Charles K. Fisher, Pankaj Mehta

Feature selection, identifying a subset of variables that are relevant for predicting a response, is an important and challenging component of many methods in statistics and machine learning. Feature selection is especially difficult and computationally intensive when the number of variables approaches or exceeds the number of samples, as is often the case for many genomic datasets. Here, we introduce a new approach -- the Bayesian Ising Approximation (BIA) -- to rapidly calculate posterior probabilities for feature relevance in L2 penalized linear regression.
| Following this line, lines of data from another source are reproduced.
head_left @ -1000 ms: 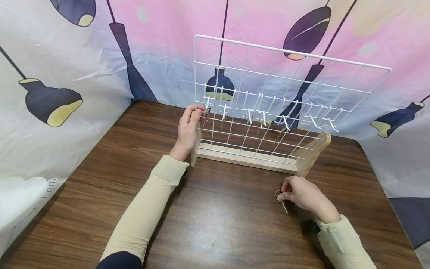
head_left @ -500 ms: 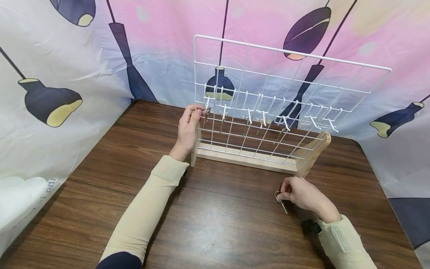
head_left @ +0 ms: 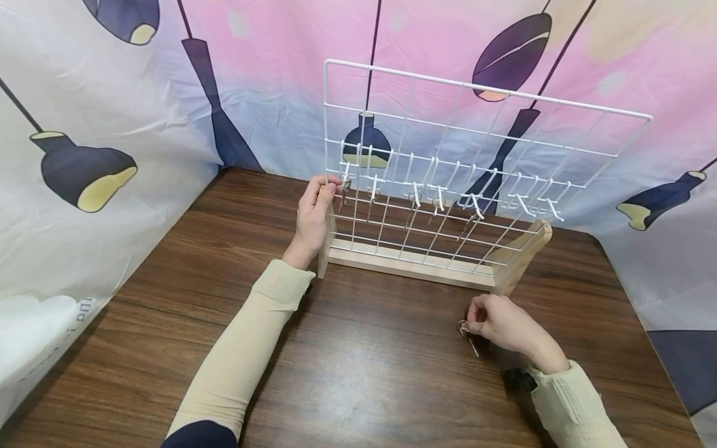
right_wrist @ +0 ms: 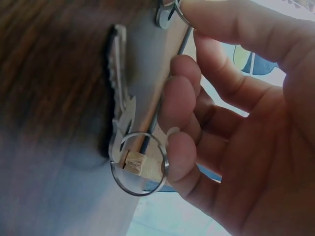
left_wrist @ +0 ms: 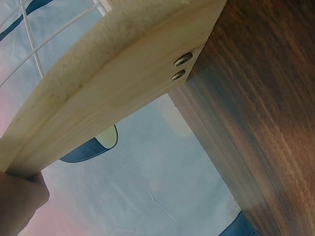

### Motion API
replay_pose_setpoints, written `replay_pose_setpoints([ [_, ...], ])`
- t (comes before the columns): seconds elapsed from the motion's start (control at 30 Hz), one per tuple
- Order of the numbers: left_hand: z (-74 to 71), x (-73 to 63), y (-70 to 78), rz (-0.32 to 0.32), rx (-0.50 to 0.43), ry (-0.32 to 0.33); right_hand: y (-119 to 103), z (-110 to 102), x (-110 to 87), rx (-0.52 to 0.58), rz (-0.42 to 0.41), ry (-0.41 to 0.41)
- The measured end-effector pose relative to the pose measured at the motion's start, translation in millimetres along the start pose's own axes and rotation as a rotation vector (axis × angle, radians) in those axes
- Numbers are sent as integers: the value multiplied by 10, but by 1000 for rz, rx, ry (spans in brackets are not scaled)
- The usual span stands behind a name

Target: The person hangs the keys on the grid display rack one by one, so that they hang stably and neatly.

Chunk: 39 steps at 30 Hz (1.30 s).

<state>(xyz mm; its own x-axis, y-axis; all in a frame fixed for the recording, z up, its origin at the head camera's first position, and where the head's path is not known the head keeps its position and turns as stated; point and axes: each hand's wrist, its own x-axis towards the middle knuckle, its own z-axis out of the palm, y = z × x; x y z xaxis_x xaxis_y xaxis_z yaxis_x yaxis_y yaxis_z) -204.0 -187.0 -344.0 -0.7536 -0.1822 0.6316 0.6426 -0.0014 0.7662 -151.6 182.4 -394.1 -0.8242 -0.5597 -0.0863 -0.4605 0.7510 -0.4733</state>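
Observation:
A white wire grid rack (head_left: 462, 84) stands on a wooden base (head_left: 411, 267). Its left side is gripped by my left hand (head_left: 312, 211), the thumb in front near the edge wire. In the left wrist view a finger wraps the wooden side leg (left_wrist: 108, 73). White hooks (head_left: 523, 205) line the grid, and several carry keys (head_left: 467, 227) on rings. Low over the table, my right hand (head_left: 504, 323) pinches a key ring between thumb and forefinger. The right wrist view shows one key (right_wrist: 120, 83) with its ring (right_wrist: 140, 194) overlapping a fingertip, and part of another key (right_wrist: 165, 14) at the thumb.
The brown wood-grain table (head_left: 358, 373) runs under both arms. A printed cloth (head_left: 269, 112) with lamp drawings hangs behind and at both sides. The rack's right wooden leg (head_left: 521, 255) stands just beyond my right hand. Two screws (left_wrist: 183, 59) show in the left leg.
The key and ring at my right hand have shifted very slightly left. My left hand and the rack stay where they were.

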Motion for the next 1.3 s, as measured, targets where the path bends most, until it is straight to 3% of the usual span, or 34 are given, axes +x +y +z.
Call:
replay_pose_setpoints([
  [0.23, 3, -3, -1, 9, -18, -9, 21, 3, 5, -6, -43, 47],
  [0.53, 5, -6, -10, 10, -27, -6, 28, -29, -13, 70, -104, 69],
  [0.77, -5, -12, -16, 22, -13, -2, -28, -131, -59, 121, -158, 141],
  [1.3, 3, -3, -11, 19, -20, -5, -88, -231, -87, 177, -131, 242],
])
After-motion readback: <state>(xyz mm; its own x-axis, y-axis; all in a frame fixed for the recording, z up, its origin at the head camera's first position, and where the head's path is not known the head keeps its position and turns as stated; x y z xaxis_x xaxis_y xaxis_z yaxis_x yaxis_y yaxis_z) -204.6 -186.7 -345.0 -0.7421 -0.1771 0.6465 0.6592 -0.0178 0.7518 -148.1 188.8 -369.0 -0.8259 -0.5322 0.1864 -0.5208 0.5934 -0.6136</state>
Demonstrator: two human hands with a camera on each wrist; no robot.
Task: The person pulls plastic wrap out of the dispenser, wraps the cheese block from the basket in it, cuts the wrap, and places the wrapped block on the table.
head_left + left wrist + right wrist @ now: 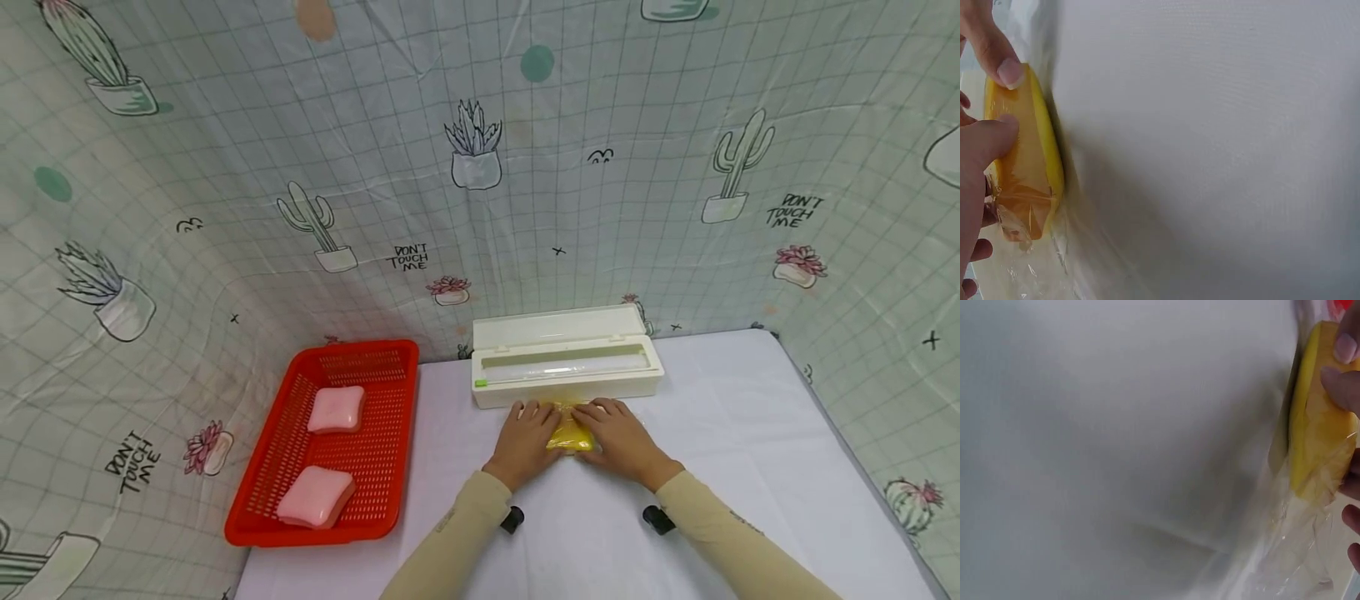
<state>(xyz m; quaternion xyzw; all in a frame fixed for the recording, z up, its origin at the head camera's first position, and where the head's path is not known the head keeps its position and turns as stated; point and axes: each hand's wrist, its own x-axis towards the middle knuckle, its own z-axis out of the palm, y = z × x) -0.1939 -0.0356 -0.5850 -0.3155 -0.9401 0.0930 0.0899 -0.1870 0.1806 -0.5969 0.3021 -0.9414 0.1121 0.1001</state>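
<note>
Between my two hands, a yellow soap bar [570, 433] stands wrapped in clear plastic film, close in front of a white film dispenser [567, 387]. My left hand [523, 443] grips the bar's left side, its thumb on the near face and its fingers toward the back. From the other side my right hand [626, 442] holds it the same way. The left wrist view shows both thumbs against the film-covered face of the soap [1025, 150]. Crumpled loose film [1297, 537] trails from the bar's right end in the right wrist view.
The dispenser's lid [555, 327] stands raised, with a roll of film [566, 367] inside and a small green piece on its front left. On the left, a red basket [405, 433] holds two pink soap bars [336, 410]. White cloth [585, 533] covers the table; a patterned curtain surrounds it.
</note>
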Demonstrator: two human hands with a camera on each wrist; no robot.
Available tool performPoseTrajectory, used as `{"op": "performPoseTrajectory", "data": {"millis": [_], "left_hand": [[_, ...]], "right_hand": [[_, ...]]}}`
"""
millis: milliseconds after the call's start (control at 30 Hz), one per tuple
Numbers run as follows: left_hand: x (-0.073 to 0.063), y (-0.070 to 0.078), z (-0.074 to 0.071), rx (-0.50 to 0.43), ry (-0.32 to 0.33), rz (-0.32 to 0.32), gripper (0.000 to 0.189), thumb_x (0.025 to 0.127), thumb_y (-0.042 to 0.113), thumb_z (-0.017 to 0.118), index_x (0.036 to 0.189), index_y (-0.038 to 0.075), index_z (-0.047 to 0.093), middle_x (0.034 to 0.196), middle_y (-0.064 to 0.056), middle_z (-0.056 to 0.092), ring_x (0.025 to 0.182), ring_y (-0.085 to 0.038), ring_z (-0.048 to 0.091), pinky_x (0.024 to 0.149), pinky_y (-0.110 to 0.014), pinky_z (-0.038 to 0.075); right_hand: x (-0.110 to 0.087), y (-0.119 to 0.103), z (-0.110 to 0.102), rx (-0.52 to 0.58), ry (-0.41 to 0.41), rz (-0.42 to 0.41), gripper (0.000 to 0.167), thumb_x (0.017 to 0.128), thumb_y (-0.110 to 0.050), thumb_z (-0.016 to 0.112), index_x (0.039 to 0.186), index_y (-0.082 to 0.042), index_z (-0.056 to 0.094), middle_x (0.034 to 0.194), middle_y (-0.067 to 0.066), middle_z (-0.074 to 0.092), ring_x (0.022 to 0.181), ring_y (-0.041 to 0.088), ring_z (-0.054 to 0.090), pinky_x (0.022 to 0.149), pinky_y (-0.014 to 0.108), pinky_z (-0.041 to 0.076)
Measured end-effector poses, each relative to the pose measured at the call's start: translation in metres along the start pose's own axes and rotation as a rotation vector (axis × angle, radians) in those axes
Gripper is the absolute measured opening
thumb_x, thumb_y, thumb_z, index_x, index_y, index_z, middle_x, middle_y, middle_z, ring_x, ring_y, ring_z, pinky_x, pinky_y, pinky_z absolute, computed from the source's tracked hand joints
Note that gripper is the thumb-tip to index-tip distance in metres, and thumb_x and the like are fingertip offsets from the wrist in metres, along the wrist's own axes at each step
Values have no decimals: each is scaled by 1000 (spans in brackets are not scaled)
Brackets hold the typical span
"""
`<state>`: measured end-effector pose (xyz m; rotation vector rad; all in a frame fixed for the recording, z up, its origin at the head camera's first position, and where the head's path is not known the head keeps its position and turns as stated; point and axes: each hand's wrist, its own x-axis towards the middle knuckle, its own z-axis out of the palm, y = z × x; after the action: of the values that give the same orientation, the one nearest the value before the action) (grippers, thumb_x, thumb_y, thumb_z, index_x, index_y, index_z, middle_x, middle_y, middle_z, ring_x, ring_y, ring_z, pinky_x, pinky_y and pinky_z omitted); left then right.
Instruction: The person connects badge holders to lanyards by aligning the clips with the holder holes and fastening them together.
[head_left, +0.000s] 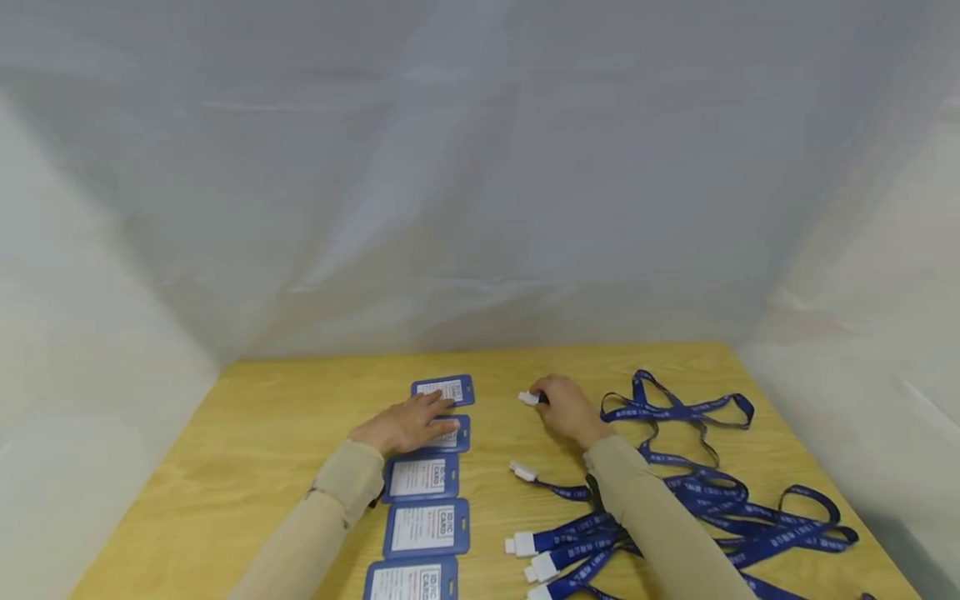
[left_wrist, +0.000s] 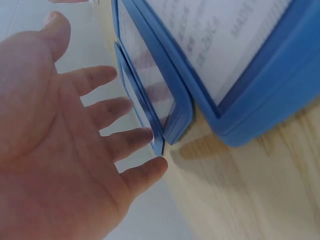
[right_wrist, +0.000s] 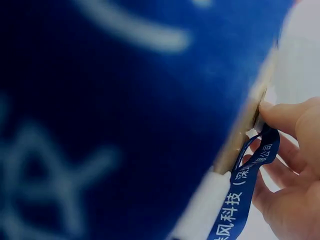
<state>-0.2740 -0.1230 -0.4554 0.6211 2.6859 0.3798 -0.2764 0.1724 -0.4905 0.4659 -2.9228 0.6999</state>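
My left hand [head_left: 408,423] is spread, palm down, over the far end of a column of blue ID card holders. Its fingers reach across the farthest card holder [head_left: 467,390], and its thumb crosses the second card holder [head_left: 463,435]. Seen from the left wrist, the fingers [left_wrist: 120,142] are straight and hold nothing. To the right of the far card holder, my right hand [head_left: 567,410] pinches a blue lanyard [right_wrist: 235,205] close to its white clip [head_left: 528,399]. The clip points left toward the cards. In the right wrist view, another blue strap [right_wrist: 125,115] blocks much of the picture.
Three nearer card holders, such as one [head_left: 426,527], continue the column toward me. Several lanyards [head_left: 765,533] lie tangled at right, with white clips [head_left: 521,544] facing left. One loose lanyard [head_left: 675,412] lies at the far right. Grey sheeting [head_left: 480,208] walls the wooden table [head_left: 247,450].
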Motion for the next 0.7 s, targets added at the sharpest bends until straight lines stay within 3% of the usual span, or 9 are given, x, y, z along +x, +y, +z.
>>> {"op": "performPoseTrajectory", "data": {"millis": [433, 700], "left_hand": [[3, -3, 2, -11, 11, 36, 71, 103, 58, 44, 156, 11, 39, 165, -10, 32, 154, -35, 24, 125, -55, 22], [8, 1, 5, 25, 32, 115, 67, 105, 50, 47, 153, 4, 42, 161, -15, 37, 150, -39, 30, 123, -53, 27]], "right_hand": [[13, -9, -7, -11, -87, 54, 20, 93, -5, 71, 113, -4, 75, 113, 11, 72, 107, 28, 67, 96, 41, 56], [21, -21, -8, 17, -138, 22, 21, 94, -5, 71, 114, -4, 76, 117, 12, 73, 113, 30, 67, 99, 42, 56]]}}
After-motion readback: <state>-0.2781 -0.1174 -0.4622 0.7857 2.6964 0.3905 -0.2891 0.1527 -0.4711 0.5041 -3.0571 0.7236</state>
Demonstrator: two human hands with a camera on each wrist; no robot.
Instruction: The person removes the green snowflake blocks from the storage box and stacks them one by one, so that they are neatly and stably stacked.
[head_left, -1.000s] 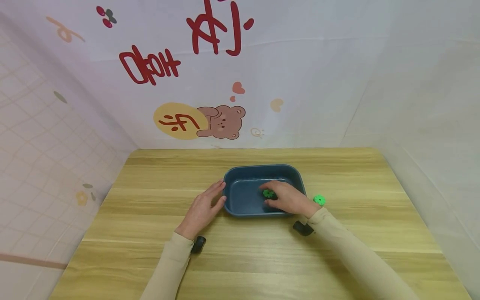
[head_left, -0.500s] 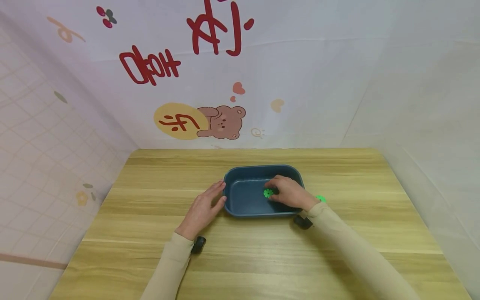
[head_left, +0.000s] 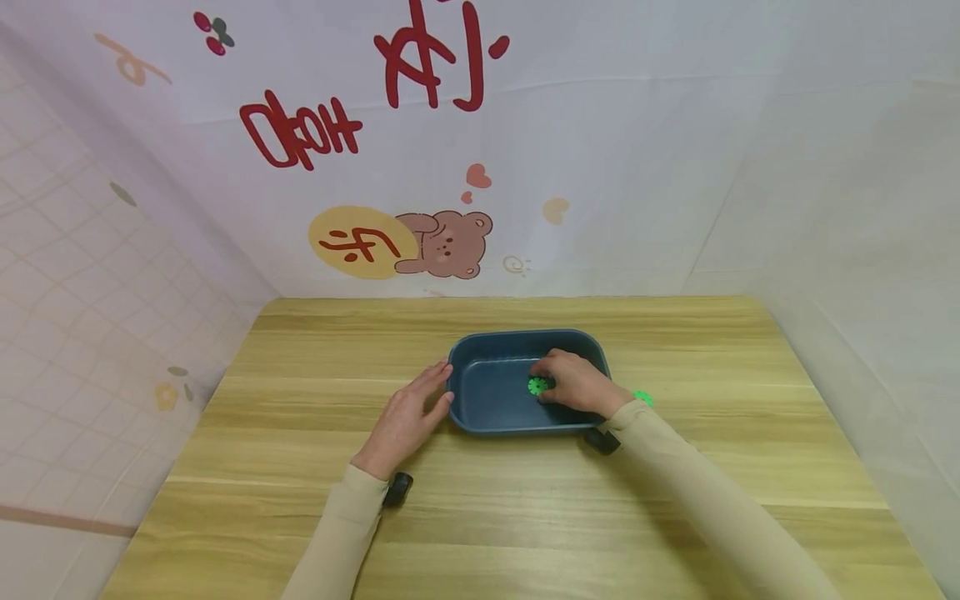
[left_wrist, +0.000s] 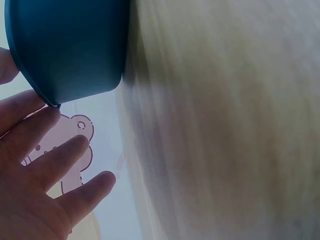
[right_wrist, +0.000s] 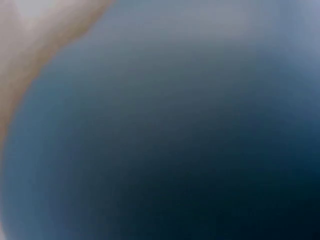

In the regime where the regression problem is strongly regularized by the prior, we show that computing the marginal posterior probabilities for features is equivalent to computing the magnetizations of an Ising model. Using a mean field approximation, we show it is possible to rapidly compute the feature selection path described by the posterior probabilities as a function of the L2 penalty. We present simulations and analytical results illustrating the accuracy of the BIA on some simple regression problems. Finally, we demonstrate the applicability of the BIA to high dimensional regression by analyzing a gene expression dataset with nearly 30,000 features.